## Work to complete
This exercise asks for an exact copy of the lines from the one containing "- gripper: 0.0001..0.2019" through the final line of the material, with pictures omitted.

## Recorded data
○ ○ ○ ○

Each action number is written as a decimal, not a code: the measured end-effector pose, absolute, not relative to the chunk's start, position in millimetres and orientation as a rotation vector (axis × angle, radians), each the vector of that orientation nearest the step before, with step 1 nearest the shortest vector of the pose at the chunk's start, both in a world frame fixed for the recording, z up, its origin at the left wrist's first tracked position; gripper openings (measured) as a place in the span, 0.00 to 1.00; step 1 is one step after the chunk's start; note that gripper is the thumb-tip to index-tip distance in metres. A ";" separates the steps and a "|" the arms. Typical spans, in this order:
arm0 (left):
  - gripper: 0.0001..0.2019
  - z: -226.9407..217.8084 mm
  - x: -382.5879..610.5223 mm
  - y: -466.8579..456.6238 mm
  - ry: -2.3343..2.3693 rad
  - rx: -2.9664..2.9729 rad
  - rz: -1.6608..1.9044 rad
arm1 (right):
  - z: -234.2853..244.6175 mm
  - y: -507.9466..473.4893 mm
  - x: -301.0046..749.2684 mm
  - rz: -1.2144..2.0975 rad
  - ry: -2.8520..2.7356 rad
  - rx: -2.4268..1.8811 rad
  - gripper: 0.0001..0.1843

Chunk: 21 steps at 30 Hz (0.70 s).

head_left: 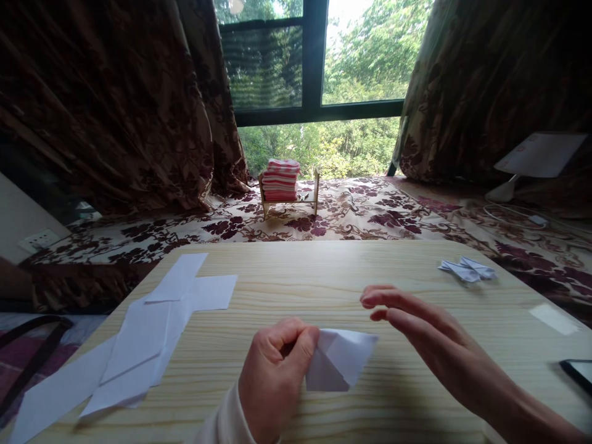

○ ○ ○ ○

## Your solution
  - gripper: 0.0001..0.2019
  - z: -226.9407..217.8084 mm
  - x: -382.5879..610.5223 mm
  - y: -466.8579..456.6238 mm
  - ry: -2.3343..2.3693 rad
  - rx: -2.9664..2.9729 rad
  - rz: -1.6608..1.9044 rad
arm1 (right):
  - z: -234.2853..244.6175 mm
  - y: -507.9466..473.4893 mm
  - x: -301.0046..749.2684 mm
  - rz: -1.2144..2.0975 rad
  - ry: -2.8520..2.7356 rad
  - rx: -2.4268..1.8811 rad
  - gripper: 0.0001..0.1843

Chunk: 21 steps at 30 Hz (0.70 s).

head_left: 

The response has been given in full.